* _Assignment_
Please give the data again in full, exactly as it reads.

* _Records from a data collection_
★ ★ ★ ★ ★
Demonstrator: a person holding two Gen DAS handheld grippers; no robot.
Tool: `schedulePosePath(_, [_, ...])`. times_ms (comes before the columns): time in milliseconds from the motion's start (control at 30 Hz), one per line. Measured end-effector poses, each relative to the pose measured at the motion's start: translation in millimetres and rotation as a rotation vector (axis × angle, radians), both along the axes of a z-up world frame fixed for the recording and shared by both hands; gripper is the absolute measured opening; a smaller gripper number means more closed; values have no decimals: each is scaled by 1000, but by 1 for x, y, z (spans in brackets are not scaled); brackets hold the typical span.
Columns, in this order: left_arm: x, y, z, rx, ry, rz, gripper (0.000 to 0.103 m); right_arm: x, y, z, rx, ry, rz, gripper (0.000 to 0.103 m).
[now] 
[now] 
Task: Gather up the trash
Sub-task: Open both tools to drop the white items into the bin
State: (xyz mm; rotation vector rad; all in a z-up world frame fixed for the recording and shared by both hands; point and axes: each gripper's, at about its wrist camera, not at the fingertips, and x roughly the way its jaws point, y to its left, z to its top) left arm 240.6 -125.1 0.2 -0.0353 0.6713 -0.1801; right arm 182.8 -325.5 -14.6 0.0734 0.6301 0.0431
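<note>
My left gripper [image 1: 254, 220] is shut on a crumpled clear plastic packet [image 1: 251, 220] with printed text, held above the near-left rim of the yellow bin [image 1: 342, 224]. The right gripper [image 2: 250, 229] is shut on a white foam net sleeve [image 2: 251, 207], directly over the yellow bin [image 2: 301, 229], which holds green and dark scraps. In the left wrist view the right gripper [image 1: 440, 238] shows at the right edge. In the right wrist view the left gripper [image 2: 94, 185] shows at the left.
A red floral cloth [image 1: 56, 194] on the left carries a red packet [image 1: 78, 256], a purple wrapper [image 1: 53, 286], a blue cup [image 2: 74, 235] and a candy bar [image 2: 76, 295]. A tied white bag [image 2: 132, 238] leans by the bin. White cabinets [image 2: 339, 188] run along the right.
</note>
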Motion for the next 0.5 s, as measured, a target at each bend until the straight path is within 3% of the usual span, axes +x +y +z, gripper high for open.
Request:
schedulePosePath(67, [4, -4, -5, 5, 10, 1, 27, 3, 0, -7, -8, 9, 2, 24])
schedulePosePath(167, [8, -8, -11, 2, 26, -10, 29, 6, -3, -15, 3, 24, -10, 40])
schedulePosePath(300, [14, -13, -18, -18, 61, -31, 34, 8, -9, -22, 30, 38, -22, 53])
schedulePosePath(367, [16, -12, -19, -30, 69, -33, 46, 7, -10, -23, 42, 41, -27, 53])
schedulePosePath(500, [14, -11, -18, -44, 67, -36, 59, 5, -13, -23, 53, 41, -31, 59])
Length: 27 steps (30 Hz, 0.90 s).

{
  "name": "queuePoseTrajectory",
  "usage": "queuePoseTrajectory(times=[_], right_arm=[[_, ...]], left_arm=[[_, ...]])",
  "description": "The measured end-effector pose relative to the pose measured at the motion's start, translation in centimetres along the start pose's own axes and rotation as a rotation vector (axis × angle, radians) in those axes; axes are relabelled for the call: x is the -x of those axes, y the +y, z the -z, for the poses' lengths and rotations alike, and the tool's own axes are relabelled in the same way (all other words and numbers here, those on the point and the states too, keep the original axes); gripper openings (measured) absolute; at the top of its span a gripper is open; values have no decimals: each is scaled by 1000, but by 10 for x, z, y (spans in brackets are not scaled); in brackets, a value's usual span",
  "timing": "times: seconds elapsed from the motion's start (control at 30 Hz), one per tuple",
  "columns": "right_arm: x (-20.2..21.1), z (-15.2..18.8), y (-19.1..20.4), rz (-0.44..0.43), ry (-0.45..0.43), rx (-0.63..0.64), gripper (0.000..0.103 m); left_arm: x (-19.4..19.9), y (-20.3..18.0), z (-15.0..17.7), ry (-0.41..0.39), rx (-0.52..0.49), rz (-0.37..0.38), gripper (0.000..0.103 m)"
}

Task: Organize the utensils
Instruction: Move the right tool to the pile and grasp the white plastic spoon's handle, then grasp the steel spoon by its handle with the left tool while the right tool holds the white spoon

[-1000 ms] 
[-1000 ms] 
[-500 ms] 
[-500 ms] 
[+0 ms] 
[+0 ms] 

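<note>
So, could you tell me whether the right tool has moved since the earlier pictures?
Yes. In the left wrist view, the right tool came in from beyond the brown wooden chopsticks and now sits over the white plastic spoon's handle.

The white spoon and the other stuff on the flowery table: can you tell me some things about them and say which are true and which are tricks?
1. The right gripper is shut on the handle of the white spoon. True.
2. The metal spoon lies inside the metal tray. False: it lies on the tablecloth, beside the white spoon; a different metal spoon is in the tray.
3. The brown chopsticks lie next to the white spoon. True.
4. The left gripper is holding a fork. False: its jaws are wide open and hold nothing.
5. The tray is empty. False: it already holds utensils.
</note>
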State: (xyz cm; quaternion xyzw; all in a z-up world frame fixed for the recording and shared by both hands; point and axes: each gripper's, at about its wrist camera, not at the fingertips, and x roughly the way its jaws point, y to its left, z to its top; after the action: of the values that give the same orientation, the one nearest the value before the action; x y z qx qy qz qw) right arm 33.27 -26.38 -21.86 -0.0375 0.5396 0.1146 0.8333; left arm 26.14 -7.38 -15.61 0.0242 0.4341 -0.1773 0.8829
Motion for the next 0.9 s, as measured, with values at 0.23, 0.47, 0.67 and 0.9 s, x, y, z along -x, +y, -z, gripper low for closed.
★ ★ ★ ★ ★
* _Answer to this task_
Demonstrator: a person holding two Gen DAS handheld grippers; no robot.
Tool: `schedulePosePath(_, [_, ...])`. times_ms (comes before the columns): time in milliseconds from the motion's start (control at 30 Hz), one per line. Measured end-effector poses, each relative to the pose measured at the motion's start: translation in millimetres and rotation as a rotation vector (axis × angle, radians), both along the axes of a z-up world frame fixed for the recording and shared by both hands; gripper is the absolute measured opening; a smaller gripper number means more closed; values have no decimals: each is scaled by 1000, but by 1 for x, y, z (spans in brackets are not scaled); brackets hold the typical span.
Columns, in this order: left_arm: x, y, z, rx, ry, rz, gripper (0.000 to 0.103 m); right_arm: x, y, z, rx, ry, rz, gripper (0.000 to 0.103 m).
[now] 
[now] 
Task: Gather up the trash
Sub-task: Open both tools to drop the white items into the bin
State: (xyz mm; rotation vector rad; all in a z-up world frame fixed for the recording and shared by both hands; point and axes: each gripper's, at about its wrist camera, not at the fingertips, and x roughly the way its jaws point, y to its left, z to its top) left arm 240.6 -125.1 0.2 -0.0353 0.6713 -0.1801; right arm 182.8 -325.5 -14.6 0.0734 0.6301 0.0431
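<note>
My left gripper [image 1: 254, 220] is shut on a crumpled clear plastic packet [image 1: 251, 220] with printed text, held above the near-left rim of the yellow bin [image 1: 342, 224]. The right gripper [image 2: 250, 229] is shut on a white foam net sleeve [image 2: 251, 207], directly over the yellow bin [image 2: 301, 229], which holds green and dark scraps. In the left wrist view the right gripper [image 1: 440, 238] shows at the right edge. In the right wrist view the left gripper [image 2: 94, 185] shows at the left.
A red floral cloth [image 1: 56, 194] on the left carries a red packet [image 1: 78, 256], a purple wrapper [image 1: 53, 286], a blue cup [image 2: 74, 235] and a candy bar [image 2: 76, 295]. A tied white bag [image 2: 132, 238] leans by the bin. White cabinets [image 2: 339, 188] run along the right.
</note>
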Motion for the next 0.5 s, as measured, a target at each bend until the straight path is within 3% of the usual span, axes +x +y +z, gripper high for open.
Request:
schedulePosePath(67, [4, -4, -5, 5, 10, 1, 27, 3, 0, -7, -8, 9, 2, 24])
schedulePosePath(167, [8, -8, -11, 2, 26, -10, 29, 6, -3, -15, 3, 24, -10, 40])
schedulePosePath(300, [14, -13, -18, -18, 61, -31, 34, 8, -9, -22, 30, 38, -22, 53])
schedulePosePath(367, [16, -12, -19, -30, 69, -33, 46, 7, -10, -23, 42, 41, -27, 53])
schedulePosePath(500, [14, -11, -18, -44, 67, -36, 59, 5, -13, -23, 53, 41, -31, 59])
Length: 27 steps (30 Hz, 0.90 s).

{
  "name": "queuePoseTrajectory",
  "usage": "queuePoseTrajectory(times=[_], right_arm=[[_, ...]], left_arm=[[_, ...]])",
  "description": "The measured end-effector pose relative to the pose measured at the motion's start, translation in centimetres along the start pose's own axes and rotation as a rotation vector (axis × angle, radians) in those axes; axes are relabelled for the call: x is the -x of those axes, y the +y, z the -z, for the poses' lengths and rotations alike, and the tool's own axes are relabelled in the same way (all other words and numbers here, those on the point and the states too, keep the original axes); gripper openings (measured) absolute; at the top of its span a gripper is open; values have no decimals: each is scaled by 1000, but by 10 for x, z, y (spans in brackets are not scaled); in brackets, a value's usual span",
  "timing": "times: seconds elapsed from the motion's start (control at 30 Hz), one per tuple",
  "columns": "right_arm: x (-20.2..21.1), z (-15.2..18.8), y (-19.1..20.4), rz (-0.44..0.43), ry (-0.45..0.43), rx (-0.63..0.64), gripper (0.000..0.103 m); left_arm: x (-19.4..19.9), y (-20.3..18.0), z (-15.0..17.7), ry (-0.41..0.39), rx (-0.52..0.49), rz (-0.37..0.38), gripper (0.000..0.103 m)"
}

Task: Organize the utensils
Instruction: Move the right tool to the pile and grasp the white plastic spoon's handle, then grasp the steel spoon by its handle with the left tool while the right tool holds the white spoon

[-1000 ms] 
[-1000 ms] 
[-500 ms] 
[-500 ms] 
[+0 ms] 
[+0 ms] 

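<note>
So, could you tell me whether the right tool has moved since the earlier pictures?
Yes. In the left wrist view, the right tool came in from beyond the brown wooden chopsticks and now sits over the white plastic spoon's handle.

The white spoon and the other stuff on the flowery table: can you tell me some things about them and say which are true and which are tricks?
1. The right gripper is shut on the handle of the white spoon. True.
2. The metal spoon lies inside the metal tray. False: it lies on the tablecloth, beside the white spoon; a different metal spoon is in the tray.
3. The brown chopsticks lie next to the white spoon. True.
4. The left gripper is holding a fork. False: its jaws are wide open and hold nothing.
5. The tray is empty. False: it already holds utensils.
</note>
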State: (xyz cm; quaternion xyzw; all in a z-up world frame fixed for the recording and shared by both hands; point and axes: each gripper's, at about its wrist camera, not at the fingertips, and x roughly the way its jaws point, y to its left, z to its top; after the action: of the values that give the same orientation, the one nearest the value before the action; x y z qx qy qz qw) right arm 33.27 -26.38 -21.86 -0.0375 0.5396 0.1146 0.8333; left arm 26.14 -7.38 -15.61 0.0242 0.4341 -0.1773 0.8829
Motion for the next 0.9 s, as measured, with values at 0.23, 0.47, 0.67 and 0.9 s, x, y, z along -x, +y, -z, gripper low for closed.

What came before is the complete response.